Problem requirements: Below are the records; copy exactly the stretch from the line containing "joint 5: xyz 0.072" through the line containing "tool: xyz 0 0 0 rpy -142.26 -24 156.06", both ends included, and nothing else.

------------------------------------

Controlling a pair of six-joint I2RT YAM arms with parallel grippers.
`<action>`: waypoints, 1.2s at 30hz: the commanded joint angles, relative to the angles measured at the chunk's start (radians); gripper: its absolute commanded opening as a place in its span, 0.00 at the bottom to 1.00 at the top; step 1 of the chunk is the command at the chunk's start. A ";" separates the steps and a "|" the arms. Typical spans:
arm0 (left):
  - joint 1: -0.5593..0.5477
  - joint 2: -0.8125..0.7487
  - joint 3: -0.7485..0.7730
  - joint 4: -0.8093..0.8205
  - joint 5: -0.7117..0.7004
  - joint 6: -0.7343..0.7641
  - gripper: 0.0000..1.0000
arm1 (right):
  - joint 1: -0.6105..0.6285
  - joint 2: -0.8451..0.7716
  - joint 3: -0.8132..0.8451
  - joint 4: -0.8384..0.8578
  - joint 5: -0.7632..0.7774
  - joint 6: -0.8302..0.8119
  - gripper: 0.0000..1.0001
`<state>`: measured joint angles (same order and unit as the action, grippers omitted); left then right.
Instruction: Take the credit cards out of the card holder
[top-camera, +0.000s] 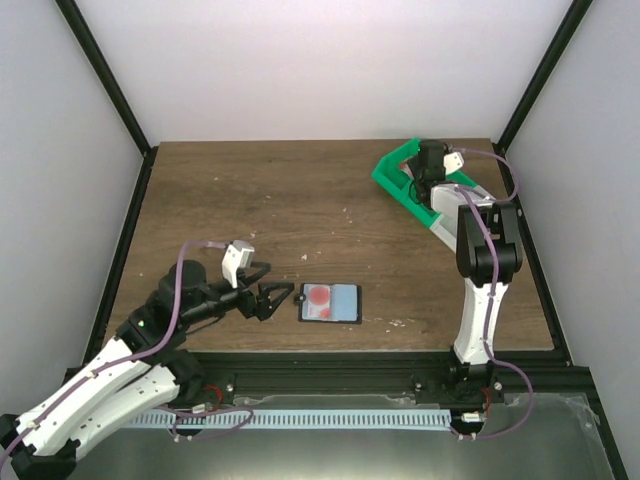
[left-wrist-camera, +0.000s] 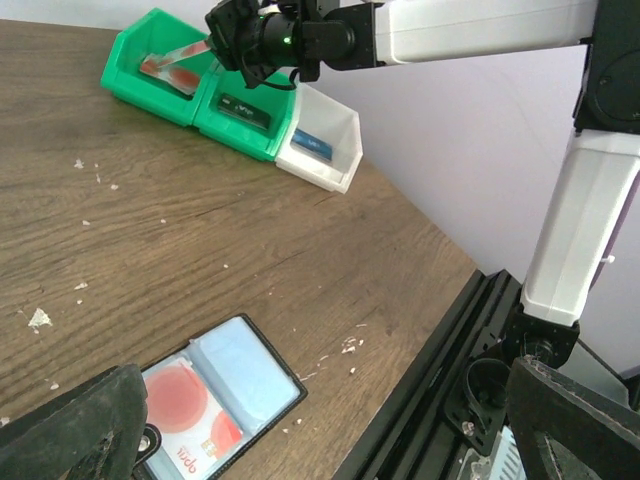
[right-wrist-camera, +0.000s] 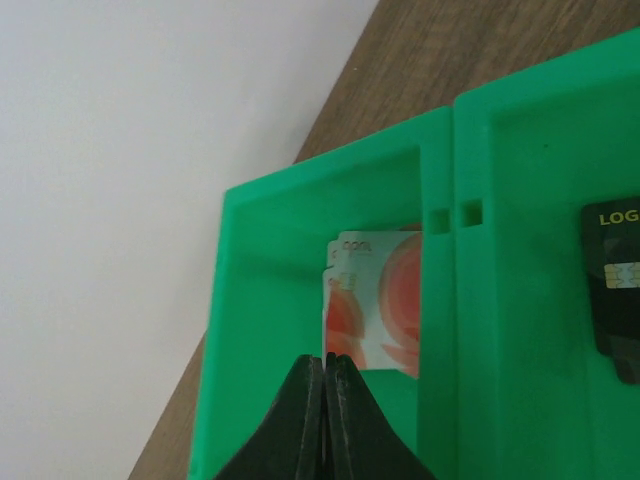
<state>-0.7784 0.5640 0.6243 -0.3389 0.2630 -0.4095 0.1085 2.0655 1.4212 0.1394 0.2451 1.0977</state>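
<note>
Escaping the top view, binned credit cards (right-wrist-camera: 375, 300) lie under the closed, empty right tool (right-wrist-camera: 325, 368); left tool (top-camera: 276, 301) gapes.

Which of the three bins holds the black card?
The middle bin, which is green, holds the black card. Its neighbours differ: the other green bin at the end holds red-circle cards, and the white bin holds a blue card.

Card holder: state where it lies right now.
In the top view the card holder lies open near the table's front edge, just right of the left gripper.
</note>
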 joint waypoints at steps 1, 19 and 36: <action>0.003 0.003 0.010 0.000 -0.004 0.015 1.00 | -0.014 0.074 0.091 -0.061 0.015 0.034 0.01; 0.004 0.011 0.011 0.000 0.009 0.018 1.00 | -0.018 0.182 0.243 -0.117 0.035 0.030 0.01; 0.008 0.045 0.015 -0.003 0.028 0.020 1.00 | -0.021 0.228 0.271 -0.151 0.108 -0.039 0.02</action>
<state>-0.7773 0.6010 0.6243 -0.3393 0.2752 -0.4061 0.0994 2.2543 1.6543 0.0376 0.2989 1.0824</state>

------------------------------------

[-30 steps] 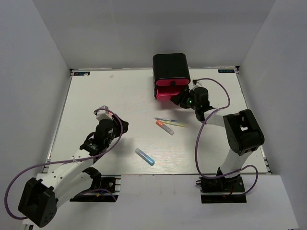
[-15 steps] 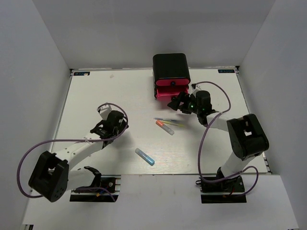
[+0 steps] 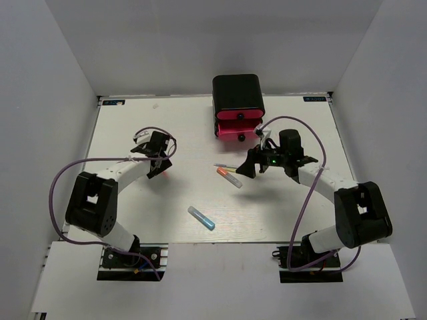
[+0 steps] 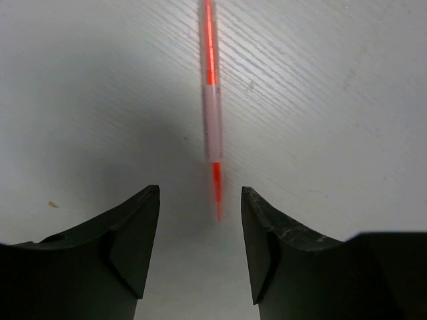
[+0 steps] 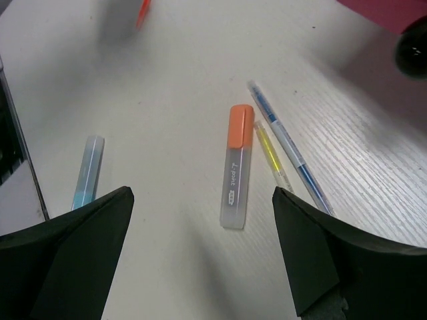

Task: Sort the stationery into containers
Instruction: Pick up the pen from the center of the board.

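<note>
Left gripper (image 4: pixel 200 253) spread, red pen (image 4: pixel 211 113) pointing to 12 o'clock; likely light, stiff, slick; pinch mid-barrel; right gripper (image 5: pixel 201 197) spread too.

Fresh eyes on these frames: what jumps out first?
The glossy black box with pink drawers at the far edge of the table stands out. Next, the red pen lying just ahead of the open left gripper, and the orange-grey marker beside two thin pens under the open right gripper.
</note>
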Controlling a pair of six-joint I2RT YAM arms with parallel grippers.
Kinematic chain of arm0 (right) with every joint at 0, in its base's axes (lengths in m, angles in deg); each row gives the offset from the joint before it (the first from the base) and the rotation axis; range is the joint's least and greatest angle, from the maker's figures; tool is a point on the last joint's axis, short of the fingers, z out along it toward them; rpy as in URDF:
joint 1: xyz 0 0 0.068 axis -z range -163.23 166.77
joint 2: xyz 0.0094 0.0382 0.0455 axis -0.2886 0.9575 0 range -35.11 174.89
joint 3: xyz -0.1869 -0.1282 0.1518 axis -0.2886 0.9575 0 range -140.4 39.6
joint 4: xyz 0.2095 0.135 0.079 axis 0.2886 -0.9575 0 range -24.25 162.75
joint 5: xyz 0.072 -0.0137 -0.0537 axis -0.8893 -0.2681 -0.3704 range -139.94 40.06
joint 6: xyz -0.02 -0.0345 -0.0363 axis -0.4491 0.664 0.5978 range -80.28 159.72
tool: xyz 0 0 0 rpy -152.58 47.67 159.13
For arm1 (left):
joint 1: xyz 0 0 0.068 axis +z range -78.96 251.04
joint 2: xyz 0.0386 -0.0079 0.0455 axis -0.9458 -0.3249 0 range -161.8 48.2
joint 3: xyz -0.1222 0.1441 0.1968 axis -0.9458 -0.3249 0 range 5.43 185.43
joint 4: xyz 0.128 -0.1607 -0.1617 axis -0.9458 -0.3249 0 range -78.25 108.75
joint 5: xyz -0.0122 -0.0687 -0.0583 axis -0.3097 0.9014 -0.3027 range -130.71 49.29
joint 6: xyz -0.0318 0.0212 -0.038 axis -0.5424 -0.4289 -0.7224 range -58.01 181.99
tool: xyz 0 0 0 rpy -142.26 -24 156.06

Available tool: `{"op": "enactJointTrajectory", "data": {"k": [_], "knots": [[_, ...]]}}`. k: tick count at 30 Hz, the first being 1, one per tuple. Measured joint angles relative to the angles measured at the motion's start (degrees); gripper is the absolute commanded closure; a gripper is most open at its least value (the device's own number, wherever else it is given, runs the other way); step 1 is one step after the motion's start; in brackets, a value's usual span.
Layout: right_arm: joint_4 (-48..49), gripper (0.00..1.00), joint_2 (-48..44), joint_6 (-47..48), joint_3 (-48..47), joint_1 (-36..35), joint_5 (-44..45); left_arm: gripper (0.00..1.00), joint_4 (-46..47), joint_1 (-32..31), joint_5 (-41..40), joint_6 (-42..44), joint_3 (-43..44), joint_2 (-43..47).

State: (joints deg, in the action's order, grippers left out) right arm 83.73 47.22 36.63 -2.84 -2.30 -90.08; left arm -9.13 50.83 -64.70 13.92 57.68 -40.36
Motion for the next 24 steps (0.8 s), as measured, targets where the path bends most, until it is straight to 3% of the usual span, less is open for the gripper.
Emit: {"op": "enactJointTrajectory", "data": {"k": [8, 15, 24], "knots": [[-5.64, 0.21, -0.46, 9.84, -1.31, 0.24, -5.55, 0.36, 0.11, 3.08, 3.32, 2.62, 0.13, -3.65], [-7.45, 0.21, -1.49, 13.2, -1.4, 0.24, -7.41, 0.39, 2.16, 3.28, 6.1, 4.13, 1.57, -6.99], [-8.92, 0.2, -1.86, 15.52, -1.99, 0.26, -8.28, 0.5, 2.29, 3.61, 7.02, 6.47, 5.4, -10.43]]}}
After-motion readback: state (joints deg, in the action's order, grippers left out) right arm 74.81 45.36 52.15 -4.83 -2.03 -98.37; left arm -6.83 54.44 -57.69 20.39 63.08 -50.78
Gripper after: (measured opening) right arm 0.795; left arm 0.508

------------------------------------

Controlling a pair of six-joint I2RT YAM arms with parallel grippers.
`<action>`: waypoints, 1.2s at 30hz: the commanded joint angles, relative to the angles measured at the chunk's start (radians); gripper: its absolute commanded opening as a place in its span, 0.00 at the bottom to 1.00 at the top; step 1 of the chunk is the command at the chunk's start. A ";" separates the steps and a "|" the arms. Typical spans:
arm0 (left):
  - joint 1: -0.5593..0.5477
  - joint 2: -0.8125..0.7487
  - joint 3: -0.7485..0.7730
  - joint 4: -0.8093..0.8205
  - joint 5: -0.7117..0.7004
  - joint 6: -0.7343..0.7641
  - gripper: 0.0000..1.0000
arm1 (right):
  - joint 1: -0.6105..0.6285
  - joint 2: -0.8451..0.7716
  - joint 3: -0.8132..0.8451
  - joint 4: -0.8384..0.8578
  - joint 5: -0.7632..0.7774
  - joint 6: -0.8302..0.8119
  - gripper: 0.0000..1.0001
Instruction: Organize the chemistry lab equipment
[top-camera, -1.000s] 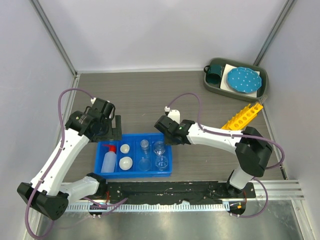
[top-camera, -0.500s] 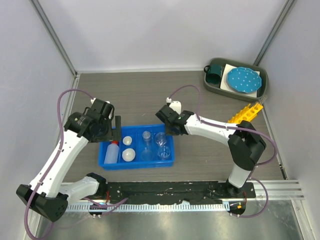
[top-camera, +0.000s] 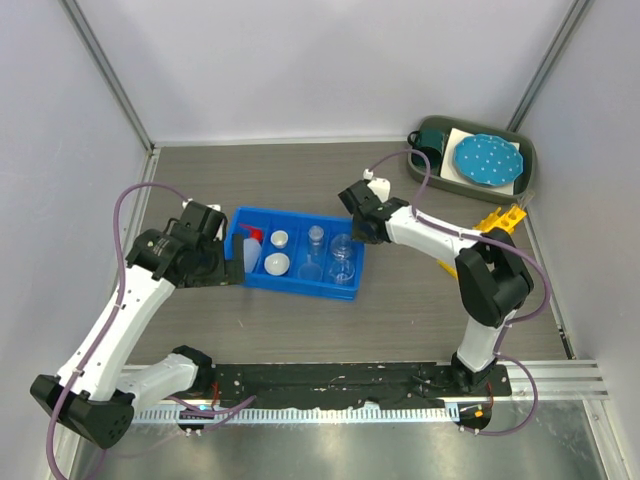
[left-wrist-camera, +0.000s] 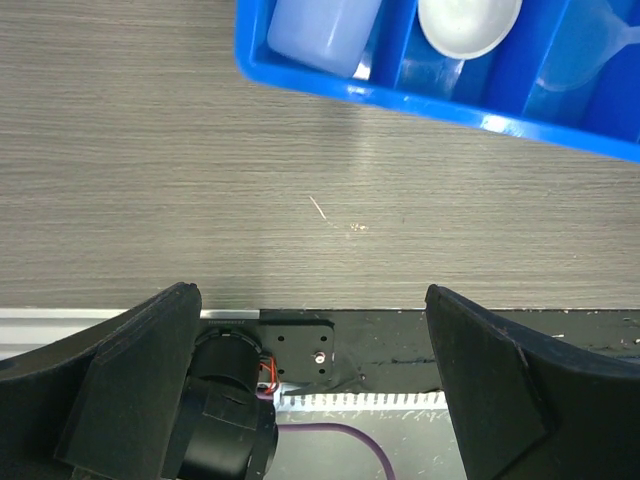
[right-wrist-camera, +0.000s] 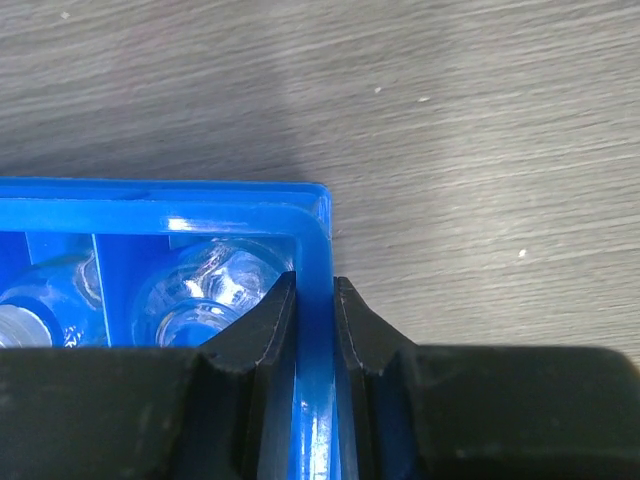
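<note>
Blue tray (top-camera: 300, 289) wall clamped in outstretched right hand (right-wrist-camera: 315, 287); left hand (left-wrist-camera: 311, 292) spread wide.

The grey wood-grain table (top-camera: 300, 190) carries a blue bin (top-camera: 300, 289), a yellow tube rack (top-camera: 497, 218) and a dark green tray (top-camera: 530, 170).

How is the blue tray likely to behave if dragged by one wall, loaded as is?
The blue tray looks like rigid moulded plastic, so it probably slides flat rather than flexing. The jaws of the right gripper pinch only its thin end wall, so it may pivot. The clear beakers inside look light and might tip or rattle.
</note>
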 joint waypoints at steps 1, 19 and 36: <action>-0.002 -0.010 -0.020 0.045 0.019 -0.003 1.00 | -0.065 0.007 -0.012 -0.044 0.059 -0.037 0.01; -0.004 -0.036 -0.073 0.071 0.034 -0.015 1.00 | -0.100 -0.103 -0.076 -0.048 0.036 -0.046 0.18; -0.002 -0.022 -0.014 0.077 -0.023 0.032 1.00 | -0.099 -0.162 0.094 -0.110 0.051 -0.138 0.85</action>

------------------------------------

Response box:
joint 5: xyz 0.072 -0.0137 -0.0537 axis -0.8893 -0.2681 -0.3704 range -139.94 40.06
joint 6: xyz -0.02 -0.0345 -0.0363 axis -0.4491 0.664 0.5978 range -80.28 159.72
tool: xyz 0 0 0 rpy -152.58 47.67 159.13
For arm1 (left):
joint 1: xyz 0 0 0.068 axis +z range -78.96 251.04
joint 2: xyz 0.0386 -0.0079 0.0455 axis -0.9458 -0.3249 0 range -161.8 48.2
joint 3: xyz -0.1222 0.1441 0.1968 axis -0.9458 -0.3249 0 range 5.43 185.43
joint 4: xyz 0.128 -0.1607 -0.1617 axis -0.9458 -0.3249 0 range -78.25 108.75
joint 5: xyz -0.0122 -0.0687 -0.0583 axis -0.3097 0.9014 -0.3027 range -130.71 49.29
joint 6: xyz -0.0318 0.0212 -0.038 axis -0.5424 -0.4289 -0.7224 range -58.01 181.99
tool: xyz 0 0 0 rpy -142.26 -24 156.06

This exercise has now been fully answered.